_TASK REQUIREMENTS_:
Bring together copies of the lines in the data below that contain the word "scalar".

§ §

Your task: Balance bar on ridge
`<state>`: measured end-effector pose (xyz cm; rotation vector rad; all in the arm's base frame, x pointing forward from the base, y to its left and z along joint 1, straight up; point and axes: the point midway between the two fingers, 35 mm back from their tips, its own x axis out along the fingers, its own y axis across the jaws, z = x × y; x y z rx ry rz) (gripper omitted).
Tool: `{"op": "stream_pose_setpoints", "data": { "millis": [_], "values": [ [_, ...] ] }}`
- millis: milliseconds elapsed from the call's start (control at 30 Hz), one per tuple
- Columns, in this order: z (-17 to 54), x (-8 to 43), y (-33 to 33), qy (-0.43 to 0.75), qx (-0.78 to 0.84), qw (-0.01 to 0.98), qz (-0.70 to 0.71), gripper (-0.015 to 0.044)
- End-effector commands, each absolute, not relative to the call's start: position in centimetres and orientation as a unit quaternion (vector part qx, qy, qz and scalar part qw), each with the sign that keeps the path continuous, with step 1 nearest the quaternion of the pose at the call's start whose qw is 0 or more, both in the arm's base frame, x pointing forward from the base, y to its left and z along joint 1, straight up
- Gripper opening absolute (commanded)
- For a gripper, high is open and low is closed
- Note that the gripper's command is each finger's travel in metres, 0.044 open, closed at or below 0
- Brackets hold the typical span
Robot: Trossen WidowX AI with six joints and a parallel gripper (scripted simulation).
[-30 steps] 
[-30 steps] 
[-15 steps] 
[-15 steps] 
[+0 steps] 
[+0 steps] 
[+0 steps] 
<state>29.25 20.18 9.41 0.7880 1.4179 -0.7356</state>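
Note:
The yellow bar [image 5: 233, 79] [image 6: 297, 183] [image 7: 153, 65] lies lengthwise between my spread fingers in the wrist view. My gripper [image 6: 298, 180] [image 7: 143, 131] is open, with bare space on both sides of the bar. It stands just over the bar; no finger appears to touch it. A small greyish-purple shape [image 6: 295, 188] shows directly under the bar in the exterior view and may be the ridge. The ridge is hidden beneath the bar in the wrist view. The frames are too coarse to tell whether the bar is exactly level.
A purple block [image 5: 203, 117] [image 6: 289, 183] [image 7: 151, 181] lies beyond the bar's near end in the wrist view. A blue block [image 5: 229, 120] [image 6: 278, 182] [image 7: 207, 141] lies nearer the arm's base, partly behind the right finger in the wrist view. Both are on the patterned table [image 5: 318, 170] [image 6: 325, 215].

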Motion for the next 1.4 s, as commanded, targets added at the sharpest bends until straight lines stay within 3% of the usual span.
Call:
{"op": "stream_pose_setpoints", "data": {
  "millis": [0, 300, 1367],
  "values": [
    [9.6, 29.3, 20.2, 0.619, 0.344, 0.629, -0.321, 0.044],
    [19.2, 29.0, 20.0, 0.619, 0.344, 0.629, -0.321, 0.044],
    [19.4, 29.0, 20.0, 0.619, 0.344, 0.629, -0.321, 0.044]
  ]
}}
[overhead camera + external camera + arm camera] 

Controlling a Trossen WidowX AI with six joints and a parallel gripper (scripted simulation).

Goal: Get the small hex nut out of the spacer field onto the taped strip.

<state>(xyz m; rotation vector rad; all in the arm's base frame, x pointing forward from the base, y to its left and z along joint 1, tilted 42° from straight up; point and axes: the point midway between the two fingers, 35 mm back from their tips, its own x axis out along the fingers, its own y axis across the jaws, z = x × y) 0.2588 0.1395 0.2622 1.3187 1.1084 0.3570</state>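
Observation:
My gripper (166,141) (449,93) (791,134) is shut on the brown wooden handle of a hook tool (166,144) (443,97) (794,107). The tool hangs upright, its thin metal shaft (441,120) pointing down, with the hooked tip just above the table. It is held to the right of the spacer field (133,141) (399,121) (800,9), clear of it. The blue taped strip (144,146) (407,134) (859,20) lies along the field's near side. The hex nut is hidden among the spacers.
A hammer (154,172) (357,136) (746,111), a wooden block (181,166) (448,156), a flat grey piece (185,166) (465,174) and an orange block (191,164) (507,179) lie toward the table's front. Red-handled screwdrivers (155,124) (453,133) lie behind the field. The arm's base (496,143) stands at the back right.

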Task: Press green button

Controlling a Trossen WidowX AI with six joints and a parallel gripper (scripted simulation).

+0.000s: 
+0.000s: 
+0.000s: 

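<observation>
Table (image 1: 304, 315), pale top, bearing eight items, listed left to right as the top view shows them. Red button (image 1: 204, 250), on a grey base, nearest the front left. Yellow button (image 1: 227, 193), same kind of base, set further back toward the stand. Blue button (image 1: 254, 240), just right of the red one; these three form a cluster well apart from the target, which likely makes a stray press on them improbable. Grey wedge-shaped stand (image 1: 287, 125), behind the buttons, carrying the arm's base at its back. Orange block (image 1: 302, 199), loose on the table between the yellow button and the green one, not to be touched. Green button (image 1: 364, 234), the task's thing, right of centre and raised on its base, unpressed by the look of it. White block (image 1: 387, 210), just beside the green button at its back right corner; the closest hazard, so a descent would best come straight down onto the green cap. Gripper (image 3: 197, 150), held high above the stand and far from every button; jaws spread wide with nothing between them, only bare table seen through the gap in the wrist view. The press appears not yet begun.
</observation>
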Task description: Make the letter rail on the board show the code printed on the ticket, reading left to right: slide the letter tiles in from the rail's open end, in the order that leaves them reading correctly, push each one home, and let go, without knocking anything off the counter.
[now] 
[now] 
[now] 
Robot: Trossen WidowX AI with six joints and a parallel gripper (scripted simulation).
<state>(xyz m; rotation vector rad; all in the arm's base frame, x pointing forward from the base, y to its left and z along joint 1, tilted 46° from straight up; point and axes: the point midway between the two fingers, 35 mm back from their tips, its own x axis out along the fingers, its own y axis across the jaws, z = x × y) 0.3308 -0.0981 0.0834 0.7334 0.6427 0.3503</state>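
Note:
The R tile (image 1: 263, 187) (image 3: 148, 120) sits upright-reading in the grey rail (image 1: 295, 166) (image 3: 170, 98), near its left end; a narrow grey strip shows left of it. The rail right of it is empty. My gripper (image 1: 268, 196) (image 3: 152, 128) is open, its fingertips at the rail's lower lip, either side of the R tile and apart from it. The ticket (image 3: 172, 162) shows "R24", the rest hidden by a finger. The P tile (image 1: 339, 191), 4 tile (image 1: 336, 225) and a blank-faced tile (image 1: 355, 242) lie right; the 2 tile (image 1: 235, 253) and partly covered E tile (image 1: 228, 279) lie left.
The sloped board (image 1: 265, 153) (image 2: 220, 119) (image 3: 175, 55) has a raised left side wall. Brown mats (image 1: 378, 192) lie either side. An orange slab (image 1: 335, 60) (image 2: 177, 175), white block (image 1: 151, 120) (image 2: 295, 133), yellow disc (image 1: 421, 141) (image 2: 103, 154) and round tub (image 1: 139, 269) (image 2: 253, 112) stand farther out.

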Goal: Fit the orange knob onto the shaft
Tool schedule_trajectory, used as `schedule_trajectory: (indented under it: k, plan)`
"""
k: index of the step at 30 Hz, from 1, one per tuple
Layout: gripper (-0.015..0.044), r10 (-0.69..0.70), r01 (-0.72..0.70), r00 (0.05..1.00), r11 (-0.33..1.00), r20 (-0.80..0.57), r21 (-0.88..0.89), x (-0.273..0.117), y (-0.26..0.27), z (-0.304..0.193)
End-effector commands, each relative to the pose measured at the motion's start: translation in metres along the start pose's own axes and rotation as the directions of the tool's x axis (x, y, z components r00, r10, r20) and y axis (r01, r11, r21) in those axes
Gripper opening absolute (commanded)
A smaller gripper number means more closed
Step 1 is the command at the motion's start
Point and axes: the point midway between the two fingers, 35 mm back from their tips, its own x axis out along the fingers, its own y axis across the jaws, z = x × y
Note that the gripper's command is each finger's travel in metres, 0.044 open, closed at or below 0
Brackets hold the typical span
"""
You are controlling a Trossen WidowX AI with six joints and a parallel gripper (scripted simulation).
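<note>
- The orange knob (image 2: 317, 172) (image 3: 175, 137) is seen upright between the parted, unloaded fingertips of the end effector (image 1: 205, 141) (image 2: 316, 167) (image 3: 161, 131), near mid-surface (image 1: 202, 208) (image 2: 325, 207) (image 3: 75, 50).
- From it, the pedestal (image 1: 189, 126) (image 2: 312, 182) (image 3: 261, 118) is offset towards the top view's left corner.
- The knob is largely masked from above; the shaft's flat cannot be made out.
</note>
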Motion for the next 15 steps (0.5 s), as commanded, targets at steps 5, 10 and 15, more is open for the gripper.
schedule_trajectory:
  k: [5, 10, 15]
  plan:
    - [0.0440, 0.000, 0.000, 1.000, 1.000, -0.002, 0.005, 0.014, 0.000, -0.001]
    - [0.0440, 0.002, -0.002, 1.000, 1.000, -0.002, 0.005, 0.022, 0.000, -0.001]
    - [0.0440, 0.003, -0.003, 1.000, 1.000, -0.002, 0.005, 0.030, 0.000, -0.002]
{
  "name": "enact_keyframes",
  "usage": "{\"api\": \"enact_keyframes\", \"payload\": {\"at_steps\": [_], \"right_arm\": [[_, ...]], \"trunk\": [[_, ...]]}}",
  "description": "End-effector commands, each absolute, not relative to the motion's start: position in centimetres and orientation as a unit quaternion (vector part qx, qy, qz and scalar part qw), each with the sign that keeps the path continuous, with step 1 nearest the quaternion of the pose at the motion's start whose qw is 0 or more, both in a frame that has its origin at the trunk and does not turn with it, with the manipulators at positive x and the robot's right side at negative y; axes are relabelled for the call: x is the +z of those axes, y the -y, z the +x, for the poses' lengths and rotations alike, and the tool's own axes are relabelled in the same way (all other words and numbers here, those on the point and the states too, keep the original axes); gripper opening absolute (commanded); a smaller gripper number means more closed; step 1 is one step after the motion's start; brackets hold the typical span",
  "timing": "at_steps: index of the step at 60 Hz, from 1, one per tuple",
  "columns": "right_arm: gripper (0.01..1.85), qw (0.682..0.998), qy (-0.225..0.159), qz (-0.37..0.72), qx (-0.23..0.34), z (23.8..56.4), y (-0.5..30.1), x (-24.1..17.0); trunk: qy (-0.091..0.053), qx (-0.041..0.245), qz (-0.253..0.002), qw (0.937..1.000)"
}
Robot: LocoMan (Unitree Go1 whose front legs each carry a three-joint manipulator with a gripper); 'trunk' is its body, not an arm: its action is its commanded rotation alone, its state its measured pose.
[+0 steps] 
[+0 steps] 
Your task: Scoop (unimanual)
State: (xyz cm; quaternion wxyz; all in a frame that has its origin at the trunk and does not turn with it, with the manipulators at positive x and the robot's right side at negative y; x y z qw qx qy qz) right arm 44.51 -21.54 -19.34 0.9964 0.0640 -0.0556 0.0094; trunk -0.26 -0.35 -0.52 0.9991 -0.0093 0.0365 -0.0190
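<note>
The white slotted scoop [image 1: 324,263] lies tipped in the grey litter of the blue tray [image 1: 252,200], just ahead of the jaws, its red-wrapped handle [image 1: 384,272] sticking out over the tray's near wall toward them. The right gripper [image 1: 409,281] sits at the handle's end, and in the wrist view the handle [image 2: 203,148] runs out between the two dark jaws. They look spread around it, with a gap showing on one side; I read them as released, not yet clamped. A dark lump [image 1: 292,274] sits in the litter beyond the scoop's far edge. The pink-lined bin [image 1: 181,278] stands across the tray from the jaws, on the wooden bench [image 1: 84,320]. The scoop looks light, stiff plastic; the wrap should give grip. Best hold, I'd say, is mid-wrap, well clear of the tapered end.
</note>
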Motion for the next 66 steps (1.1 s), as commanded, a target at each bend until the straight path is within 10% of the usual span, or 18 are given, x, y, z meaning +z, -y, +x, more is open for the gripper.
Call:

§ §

_OUTPUT OF THE TASK_:
- End-effector commands, each absolute, not relative to the call's start: position in centimetres and orientation as a unit quaternion (vector part qx, qy, qz and scalar part qw), each with the sign that keeps the path continuous, with step 1 nearest the quaternion of the pose at the call's start whose qw is 0 or more, both in the arm's base frame, x pointing forward from the base, y to its left and z along joint 1, straight up
  "description": "End-effector commands, each absolute, not relative to the motion's start: position in centimetres and orientation as a unit quaternion (vector part qx, qy, qz and scalar part qw), each with the sign that keeps the path continuous, with step 1 nearest the quaternion of the pose at the motion's start whose qw is 0 or more, both in a frame that has its origin at the trunk and does not turn with it, with the manipulators at positive x and the robot's right side at negative y; axes are relabelled for the call: x is the +z of those axes, y the -y, z the +x, for the poses' lengths and rotations alike, and the tool's own axes are relabelled in the same way (all other words and numbers here, those on the point and the states too, keep the original axes); gripper opening absolute (commanded); a smaller gripper number means more closed; step 1 is one step after the motion's start; brackets hold the typical span",

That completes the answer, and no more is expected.